In a third major effort, we joined forces with the COVID Moonshot to develop a patent-free antiviral that targets a viral protein called the main protease. This collaboration brings together a variety of computational and experimental research teams from across the globe. So far, we have found multiple lead compounds that show efficacy in experimental tests, and the project is now performing the first tests in animal models. You can read more here.

This movie depicts the top docked compounds from the initial batch of COVID Moonshot compounds.


You can learn more about our COVID-19 work here.

In addition to all the scientific advances, we welcomed a number of new members to the Folding@home consortium. Diwakar Shukla (UIUC) and Xuhui Huang (HKUSST), both of whom are Pande lab alum, rejoined the Folding@home effort. Lucie Delemotte (KTH) and Erik Lindahl (Stockholm University) both joined our community. And we welcomed Emma Matthies as a program manager.

We are also grateful to many new friends that have supported our efforts. Thanks to Avast, AWS, Cisco, Linus Tech Tips, Microsoft Azure, Oracle, and VMware for helping us to scale-up Folding@home’s server-side infrastructure to keep up with the tremendous growth we experienced in such a short time. Thanks to Microsoft AI for Health for helping us use Azure to run adaptive sampling simulations, and to UKRI for providing compute resources to parallelize data analysis. Thanks to Pure Storage for providing a FlashBlade system to store our large datasets, to Seagate and Micron for additional storage, and to MolSSI for helping organize public datasets. Thanks to AMD, ARM and Neocortix, and Intel for helping to improve the performance of Folding@home on their hardware. Thanks to all of these companies for helping to spread the word about Folding@home, and also to A16Z, Best Buy, CCP, CoreWeave, Daimler Truck AG, Dell, GitHub, HP, La Liga, Media Monks, Microcenter, NVIDIA, and Telefonica. Thanks to CERN and the particle physics community for helping with data management and to DataDog for server monitoring services. We are also extremely grateful to the NSF and NIH for funding.

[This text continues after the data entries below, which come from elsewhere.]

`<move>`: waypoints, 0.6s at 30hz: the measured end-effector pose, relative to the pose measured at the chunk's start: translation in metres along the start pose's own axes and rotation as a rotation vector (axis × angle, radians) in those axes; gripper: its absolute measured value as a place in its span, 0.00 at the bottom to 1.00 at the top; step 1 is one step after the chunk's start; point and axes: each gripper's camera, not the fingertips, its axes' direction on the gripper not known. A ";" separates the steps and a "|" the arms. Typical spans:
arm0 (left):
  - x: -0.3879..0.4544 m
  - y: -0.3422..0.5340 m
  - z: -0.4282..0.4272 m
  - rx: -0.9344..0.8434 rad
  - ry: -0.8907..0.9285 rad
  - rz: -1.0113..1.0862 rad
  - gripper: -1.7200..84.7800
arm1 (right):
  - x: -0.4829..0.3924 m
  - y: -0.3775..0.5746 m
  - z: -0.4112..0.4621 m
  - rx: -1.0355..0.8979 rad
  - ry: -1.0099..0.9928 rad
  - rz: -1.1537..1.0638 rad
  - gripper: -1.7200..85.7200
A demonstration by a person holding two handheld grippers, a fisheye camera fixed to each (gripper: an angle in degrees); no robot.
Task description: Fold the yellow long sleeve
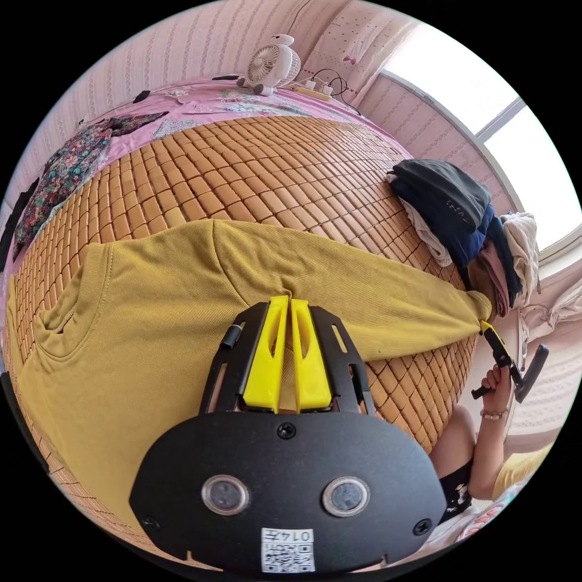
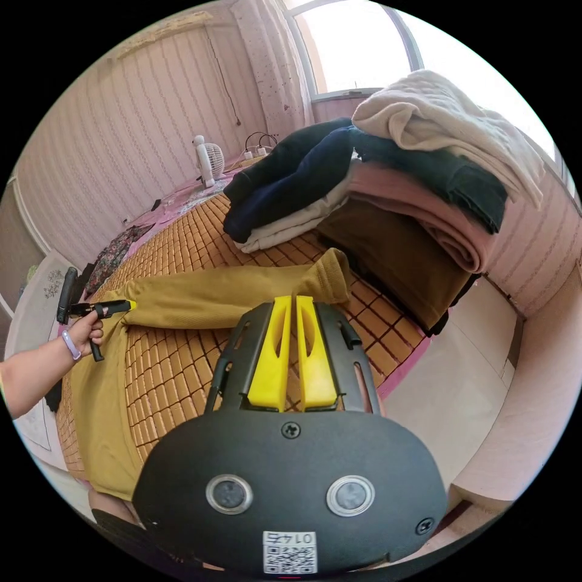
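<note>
mustard-yellow ribbed long-sleeve top flat on woven bamboo mat | sleeve's long axis spans both tongs | left gripper jaws closed, pinching armpit fabric | right gripper jaws closed at cuff; grip uncertain | right nearer cuff, judged the fold-in end
</note>
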 end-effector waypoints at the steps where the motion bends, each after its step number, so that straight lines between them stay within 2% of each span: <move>1: 0.004 -0.003 0.001 -0.001 -0.029 0.003 0.02 | 0.001 0.001 0.003 -0.011 0.003 0.000 0.03; 6: 0.013 -0.003 -0.004 0.035 -0.081 0.025 0.01 | 0.011 0.001 0.015 0.003 -0.004 0.015 0.03; 9: 0.019 -0.011 -0.003 0.044 -0.050 0.016 0.01 | 0.008 -0.001 0.019 0.040 0.074 0.000 0.03; 13: 0.021 -0.021 -0.004 0.051 -0.039 0.005 0.01 | 0.020 -0.006 0.036 0.008 0.047 0.048 0.03; 18: 0.002 -0.008 -0.018 0.094 0.103 -0.138 0.02 | 0.033 0.007 0.027 0.021 0.006 0.155 0.03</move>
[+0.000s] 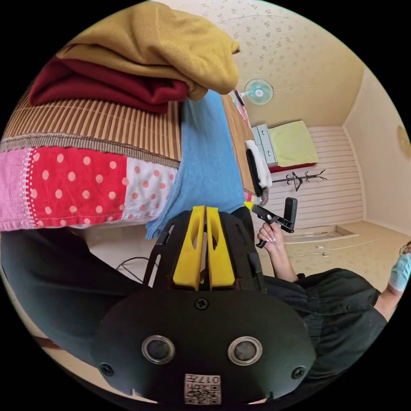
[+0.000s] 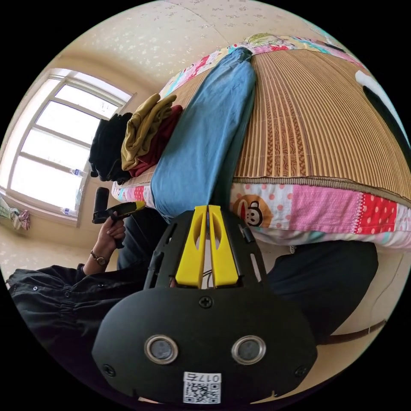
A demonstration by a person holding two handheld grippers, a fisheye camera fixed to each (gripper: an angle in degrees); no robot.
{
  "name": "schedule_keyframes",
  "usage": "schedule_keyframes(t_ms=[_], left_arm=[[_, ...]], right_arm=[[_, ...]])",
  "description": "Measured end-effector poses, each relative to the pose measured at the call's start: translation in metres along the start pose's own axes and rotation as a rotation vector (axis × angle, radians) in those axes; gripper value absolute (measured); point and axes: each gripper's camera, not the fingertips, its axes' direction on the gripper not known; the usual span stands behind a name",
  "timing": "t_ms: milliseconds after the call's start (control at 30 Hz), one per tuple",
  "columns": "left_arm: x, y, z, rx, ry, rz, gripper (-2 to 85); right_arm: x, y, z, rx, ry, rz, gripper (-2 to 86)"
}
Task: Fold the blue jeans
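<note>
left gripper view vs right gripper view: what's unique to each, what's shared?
Left gripper view only: a wall fan, a black coat stand.

Right gripper view only: a bright window, a black folded pile.

Shared: the long blue jeans hanging over the bed edge, the mustard and dark red folded clothes, the woven striped mat.
</note>
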Motion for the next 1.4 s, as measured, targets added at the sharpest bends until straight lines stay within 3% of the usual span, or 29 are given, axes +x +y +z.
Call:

While we are happy to see 2020 in the rearview mirror, one silver lining of the year was the sort of family reunion we had as people sought to help with Folding@home and our COVID-19 work. Many people have participated in Folding@home over the past 20 years, and many redoubled their efforts to help the project as we collectively sought to drive progress on SARS-CoV-2 as quickly as possible. Thanks to all of you!

Finally, we are extremely grateful to everyone who contributed their compute power to Folding@home! Without you, we couldn’t have achieved so much.

We look forward to continuing to work with you, and wish you a happy new year!